参数分为get请求的和POST请求的参数

def request(method, url, **kwargs):
    """Constructs and sends a :class:`Request <Request>`.

    :param method: method for the new :class:`Request` object.
    :param url: URL for the new :class:`Request` object.
    :param params: (optional) Dictionary or bytes to be sent in the query string for the :class:`Request`.
    :param data: (optional) Dictionary, bytes, or file-like object to send in the body of the :class:`Request`.
    :param json: (optional) json data to send in the body of the :class:`Request`.
    :param headers: (optional) Dictionary of HTTP Headers to send with the :class:`Request`.
    :param cookies: (optional) Dict or CookieJar object to send with the :class:`Request`.
    :param files: (optional) Dictionary of ``'name': file-like-objects`` (or ``{'name': file-tuple}``) for multipart encoding upload.
        ``file-tuple`` can be a 2-tuple ``('filename', fileobj)``, 3-tuple ``('filename', fileobj, 'content_type')``
        or a 4-tuple ``('filename', fileobj, 'content_type', custom_headers)``, where ``'content-type'`` is a string
        defining the content type of the given file and ``custom_headers`` a dict-like object containing additional headers
        to add for the file.
    :param auth: (optional) Auth tuple to enable Basic/Digest/Custom HTTP Auth.
    :param timeout: (optional) How long to wait for the server to send data
        before giving up, as a float, or a :ref:`(connect timeout, read
        timeout) <timeouts>` tuple.
    :type timeout: float or tuple
    :param allow_redirects: (optional) Boolean. Set to True if POST/PUT/DELETE redirect following is allowed.
    :type allow_redirects: bool
    :param proxies: (optional) Dictionary mapping protocol to the URL of the proxy.
    :param verify: (optional) whether the SSL cert will be verified.

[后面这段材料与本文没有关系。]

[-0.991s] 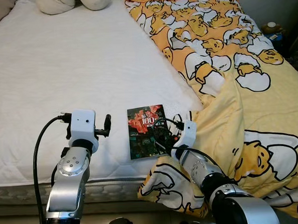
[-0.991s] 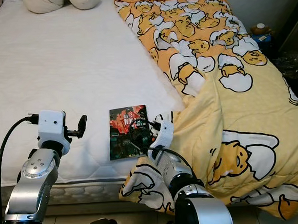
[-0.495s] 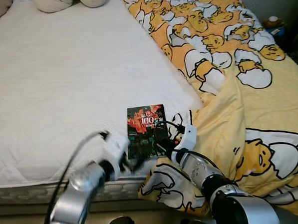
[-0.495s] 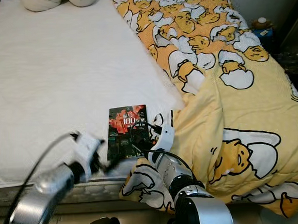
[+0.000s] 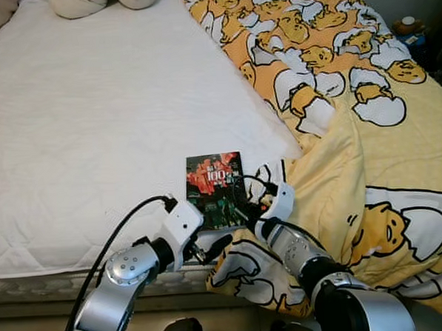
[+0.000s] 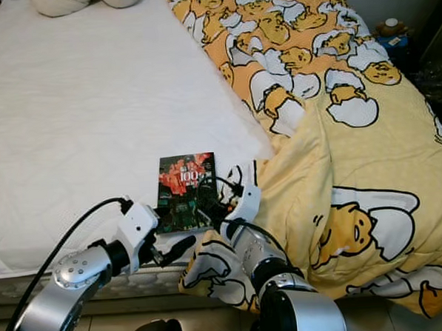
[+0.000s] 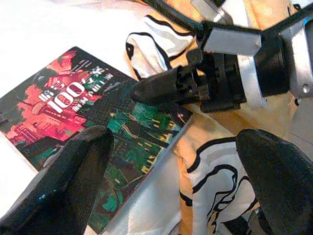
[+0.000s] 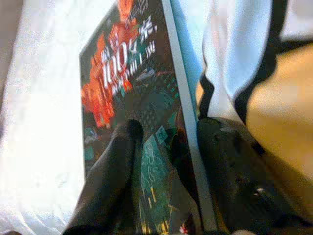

A CA_BUNDLE path can also be provided. Defaults to ``True``.
    :param stream: (optional) if ``False``, the response content will be immediately downloaded.
    :param cert: (optional) if String, path to ssl client cert file (.pem). If Tuple, ('cert', 'key') pair.
    :return: :class:`Response <Response>` object
    :rtype: requests.Response

    Usage::

      >>> import requests
      >>> req = requests.request('GET', 'http://httpbin.org/get')
      <Response [200]>
    """

request.get(
    utl=''
    params={'k1':'v1','nid':222} , url 后面的参数
    cookies={},
    headers={}, 请求头
)

post POST有数据data 和json

request.get(
    url=''
    params={'k1':'v1','nid':222} , url 后面的参数
    cookies={},
    headers={} ,请求头
    data={},
    json={}
)

在向后台发送请求的时候注意：请求头。如果是Formdata数据，默认是application/x-www-form-urlencoded
post默认带请求头

定制请求头发送json数据

data={} 默认的请求头是application/x-www-form-urlencoded
json={} 知己就把请求头发送过去了

requests.post(url='',data={},headers={'content-type': 'application/json'})

这样后台接收到的数据在request.body中

不常用参数

auth 定制请求头如路由器的配置 HttpBasicAuth
timeout 请求超时有两种

只有一个值的时候是等待数据的时间
有两个值的时候是一个元组，(连接时间，等待数据时间)

allow_redirects 是否允许重定向

重定向 302 获取的数据是重定向网站的数据

当访问一个网站的时候，如果重定向到其他的网站，最终获取的是重定向后的网站的数据

proxies 代理防止封IP

格式是字典
需要用户名密码的代理

def param_proxies():
    # proxies = {
    # "http": "61.172.249.96:80",
    # "https": "http://61.185.219.126:3128",
    # }

    # proxies = {'http://10.20.1.128': 'http://10.10.1.10:5323'}

    # ret = requests.get("http://www.proxy360.cn/Proxy", proxies=proxies)
    # print(ret.headers)


    # from requests.auth import HTTPProxyAuth
    #
    # proxyDict = {
    # 'http': '77.75.105.165',
    # 'https': '77.75.105.165'
    # }
    # auth = HTTPProxyAuth('username', 'mypassword')
    #
    # r = requests.get("http://www.google.com", proxies=proxyDict, auth=auth)
    # print(r.text)

stream
针对大的文件，一点点的获取数据
res.iter_content()

自动关闭上下文
from contextlib import closing
with closing()

def param_stream():
    ret = requests.get('http://127.0.0.1:8000/test/', stream=True)
    print(ret.content)
    ret.close() # 关闭连接

    # from contextlib import closing  自动关闭上下文
    # with closing(requests.get('http://httpbin.org/get', stream=True)) as r:
    # # 在此处理响应。
    # for i in r.iter_content():
    # print(i)

verify

现在的网站Http https都能登录证书
True 带证书
False 不带证书
知乎等网站可带可不带，证书就是对数据进行加密

cert
证书是一个文件xxx.pem

def param_stream():
    ret = requests.get('http://127.0.0.1:8000/test/', stream=True,cert='xxx.pem')
    print(ret.content)
    ret.close()

    # from contextlib import closing
    # with closing(requests.get('http://httpbin.org/get', stream=True)) as r:
    # # 在此处理响应。
    # for i in r.iter_content():
    # print(i)

request的session

request 的session 可认为是一个容器
放的所有请求，用的时候直接用session携带
但是不推荐使用这个，遇到问题的时候找不到

import requests

session = requests.Session()

### 1、首先登陆任何页面，获取cookie

i1 = session.get(url="http://dig.chouti.com/help/service")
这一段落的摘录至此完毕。